Lines from the one containing "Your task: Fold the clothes" through the last one in the data below: write them out word for word, and only them.

### [Provided material]
▬▬▬▬▬▬
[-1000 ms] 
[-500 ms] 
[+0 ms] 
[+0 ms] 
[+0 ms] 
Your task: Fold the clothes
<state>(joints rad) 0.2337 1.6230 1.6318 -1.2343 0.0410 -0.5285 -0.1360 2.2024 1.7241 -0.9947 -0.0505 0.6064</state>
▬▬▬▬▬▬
### [Problem solution]
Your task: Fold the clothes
<state>(joints rad) 0.2337 1.6230 1.6318 -1.2343 0.0410 -0.5285 -0.1360 2.2024 1.7241 -0.9947 -0.0505 0.6064</state>

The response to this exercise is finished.